My relationship with poems is not as fraught as my relationship with Poetry.
Each poem offers itself, independent of all its potential brethren and I read what I can,
Understand as much as I can and let it be.
Laura Da’ writes poetry which challenges me. In Instruments Of The True Measure I run up against my only rudimentary grasp of US History of the 19th century. It’s a painful encounter – my ignorance colliding with Da’s haunting portraits of specific human suffering and survival of that period.
I read and feel out of my depth. There are so many words I would need to look up: calico, lariat, forelock, sorrel, bandolier, slake, vellum.
As I persist, I begin to make out figures – babies who become boys then young men who find work and traverse the landscape.
I hesitate to tell you what I believe I read because I fear I could be wrong. But there are moments where we see with our own eyes the greedy claims of Manifest Destiny.
From “Greenwood Smoke”
To the south, a surveyor
crosses the river
once called simply
after the shape of its bend,
soon to be baptized anew
with an Irish assessor’s surname. (p.36)
From “The Coming Men”:
Dig out
the granite corner markers
capped in numbered brass,
blaze random
marks in the haggard
stands of hardwoods.
Public auction and preemption
scatters two million
Delaware and Shawnee acres. (p. 56-57)
Da’ who is Eastern Shawnee refers us again and again to the role of measurement in the process of conquest. We consider the tools of the surveyor, the authority of the map maker. She shows us a list of 18 treaties between the US government and the Shawnee between 1786 and 1867 and reminds us:
The gore of the battlefield seeps into the ground and is lost; ink on vellum is its approximation. …
Any treaty is an artifact of unimaginable suffering. (“Pain Scale Treaties” p.58)
As I read I learn.
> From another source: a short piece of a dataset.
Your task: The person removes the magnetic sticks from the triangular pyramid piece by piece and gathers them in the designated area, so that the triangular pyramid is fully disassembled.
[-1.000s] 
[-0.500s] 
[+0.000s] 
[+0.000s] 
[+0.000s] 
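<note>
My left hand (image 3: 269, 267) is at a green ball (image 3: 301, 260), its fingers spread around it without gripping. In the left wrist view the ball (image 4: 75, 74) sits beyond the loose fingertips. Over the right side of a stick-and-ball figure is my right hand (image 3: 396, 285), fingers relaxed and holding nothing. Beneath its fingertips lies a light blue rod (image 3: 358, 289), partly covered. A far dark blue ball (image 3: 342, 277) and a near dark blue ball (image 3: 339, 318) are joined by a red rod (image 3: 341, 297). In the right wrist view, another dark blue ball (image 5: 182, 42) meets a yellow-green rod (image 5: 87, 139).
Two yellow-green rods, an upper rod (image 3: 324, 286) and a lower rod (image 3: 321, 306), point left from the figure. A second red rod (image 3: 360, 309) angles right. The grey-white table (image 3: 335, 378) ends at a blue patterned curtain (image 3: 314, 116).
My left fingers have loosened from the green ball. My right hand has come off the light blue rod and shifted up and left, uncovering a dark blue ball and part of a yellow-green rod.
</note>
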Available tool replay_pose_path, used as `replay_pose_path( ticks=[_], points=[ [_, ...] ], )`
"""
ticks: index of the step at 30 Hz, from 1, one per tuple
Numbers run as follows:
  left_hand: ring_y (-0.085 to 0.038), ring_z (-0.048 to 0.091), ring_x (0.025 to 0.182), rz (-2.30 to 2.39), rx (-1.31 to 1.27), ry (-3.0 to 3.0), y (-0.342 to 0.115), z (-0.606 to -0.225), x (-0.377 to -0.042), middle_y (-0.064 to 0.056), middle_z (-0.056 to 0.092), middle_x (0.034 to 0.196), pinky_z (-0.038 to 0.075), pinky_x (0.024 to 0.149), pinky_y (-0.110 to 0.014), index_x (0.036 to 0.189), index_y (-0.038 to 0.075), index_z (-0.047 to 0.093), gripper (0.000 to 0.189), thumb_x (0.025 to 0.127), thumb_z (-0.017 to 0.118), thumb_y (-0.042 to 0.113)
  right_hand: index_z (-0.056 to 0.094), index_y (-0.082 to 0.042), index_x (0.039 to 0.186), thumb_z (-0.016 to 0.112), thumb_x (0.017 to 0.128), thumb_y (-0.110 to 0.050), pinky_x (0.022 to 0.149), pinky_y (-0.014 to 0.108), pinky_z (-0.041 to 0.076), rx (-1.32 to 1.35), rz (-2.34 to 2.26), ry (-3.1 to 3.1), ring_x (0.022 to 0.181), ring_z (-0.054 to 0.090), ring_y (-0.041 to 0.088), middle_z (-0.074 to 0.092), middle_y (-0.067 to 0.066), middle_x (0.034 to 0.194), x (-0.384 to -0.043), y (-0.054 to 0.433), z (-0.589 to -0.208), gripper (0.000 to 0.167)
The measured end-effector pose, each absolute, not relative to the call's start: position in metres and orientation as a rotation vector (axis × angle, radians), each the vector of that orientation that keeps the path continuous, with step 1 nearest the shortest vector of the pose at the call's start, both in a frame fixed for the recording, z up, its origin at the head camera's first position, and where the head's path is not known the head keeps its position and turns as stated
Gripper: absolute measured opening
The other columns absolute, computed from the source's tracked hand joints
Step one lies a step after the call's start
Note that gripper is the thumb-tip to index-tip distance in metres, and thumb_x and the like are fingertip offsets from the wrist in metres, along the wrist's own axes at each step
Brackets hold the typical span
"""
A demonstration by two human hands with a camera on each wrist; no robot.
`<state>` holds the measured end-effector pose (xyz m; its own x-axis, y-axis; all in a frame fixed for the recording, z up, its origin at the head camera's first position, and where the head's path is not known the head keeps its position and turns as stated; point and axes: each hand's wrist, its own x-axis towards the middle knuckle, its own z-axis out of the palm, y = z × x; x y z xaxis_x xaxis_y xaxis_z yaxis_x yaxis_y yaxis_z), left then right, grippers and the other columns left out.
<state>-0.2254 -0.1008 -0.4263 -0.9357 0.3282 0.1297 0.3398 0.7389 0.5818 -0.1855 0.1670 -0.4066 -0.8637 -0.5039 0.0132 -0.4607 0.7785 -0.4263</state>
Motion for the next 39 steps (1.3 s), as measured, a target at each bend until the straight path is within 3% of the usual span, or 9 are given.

I am humbled by the weight of history I have been able to shrug off until now. Because it is no longer ‘someone else’s history’. No, my own history is absolutely bound up in those countless transactions designed to benefit only one kind of people. This is where Laura Da leads me – back to my own responsibility and forces me to consider the extent and limitations of my humanity. Alas, I am back to measurement, not with meridians but the low gray lines of my mental horizon.